This Action LED is great. The time from ordering and getting my hands on a light (x2 refurb) and accessories is on par with the best online sites. The x2 looks so badass on my new mid fat. Perfectly centered on the bars. Wery happy!


----------



## tigris99 (Aug 26, 2012)

Now that my desktop is back up and running (new motherboard/CPU/Ram and ditched windows for Ubuntu, so much better than it ever was) as requested, the run time graph for the X2. Maybe at some point when I have extra money to burn ill grab an XS since gloworm has become a "standard" to compare all other lights to.









*sorry, 2 attachments cause I didnt like the range on the first one and cant get rid of the first one.


----------



## Flamingtaco (Mar 12, 2012)

irv_usc said:


> if buying an XS for bars, should I go with an X2 or will an X1 be enough for the helmet?
> 
> will probably get wide optics for the bar.


If you want the helmet light to 'keep up' with the XS, ex. assist in the illumination of your path when the XS is at higher output levels, get an X2. If you only want the helmet light to illuminate objects off the path, ex. catching errant branches, looking off trail, etc. the X1 gets the job done.

At these prices, I'd recommend shooting high. All of these lamps are ridiculously light. I don't notice my X2 on my helmet, the two-cell battery has all the weight.


----------



## Flamingtaco (Mar 12, 2012)

Action LED Lights said:


> Forgive the self promotion but I thought folks on the forum might be interested in this.


Understatement of the year... These deals are awesome!

I ordered an X1 to fill out my Gloworm stable. Are you sure you have units with scratches? The housing is perfect, the cables are perfect, only the lens cover appeared to have been used, but it turned out to only be that dust that gets left behind when you use a paper product to clean glass/plastic. One wipe with a microfiber... perfect.

Arrived with two butt-loads of zip-ties, the new metal go pro mount (Awesome! The plastic one with my X2 broke at the nut before I could use it, only issue I've ever had), and an extra switch mount. Opening my orders from you is as fun as Christmas day.

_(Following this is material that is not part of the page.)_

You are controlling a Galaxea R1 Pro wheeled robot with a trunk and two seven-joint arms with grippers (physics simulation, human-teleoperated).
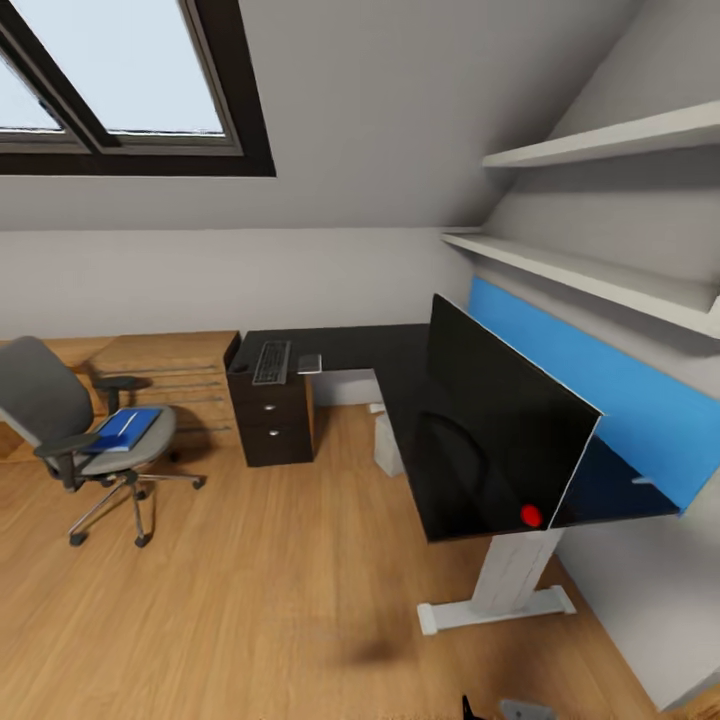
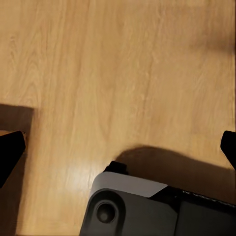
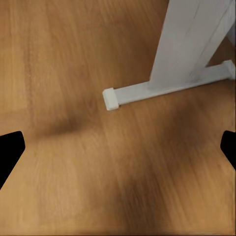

Shipped immediately, arrived in a few days, great packaging. Excellent service as always! Thanks!


----------



## Dirt Road (Feb 6, 2016)

Awesome graph tigress. What caused the jump in output at the 70min mark? Excuse my noobishness!


----------



## tigris99 (Aug 26, 2012)

It wasn't a jump, just that was the peak before it started to go back down. At 5 minute intervals (my set up takes measurements at 1 minute intervals, but I only record the 5 minute intervals) it looks steeper than it is. It's a much smoother line if I was to type out all the data at 1min intervals.

I'm not 100% sure. Every light I test does the same thing. But here's what I do know:

-Voltage coming in is very close to driver requirement + vF of the emitters. So maximum driver efficiency at that point, no step down in voltage needed from the driver.
-since the driver isnt having to step down the voltage, it's generating little heat. Much less than at full charge.
- less heat means the case only has to manage the heat generated by the emitters so the emitters cool down as the heat is being dissipated better.
-emitter output is a direct function of their temperature. The hotter they get, the lower their output is. So since they start running cooler (reason state above) the output goes up.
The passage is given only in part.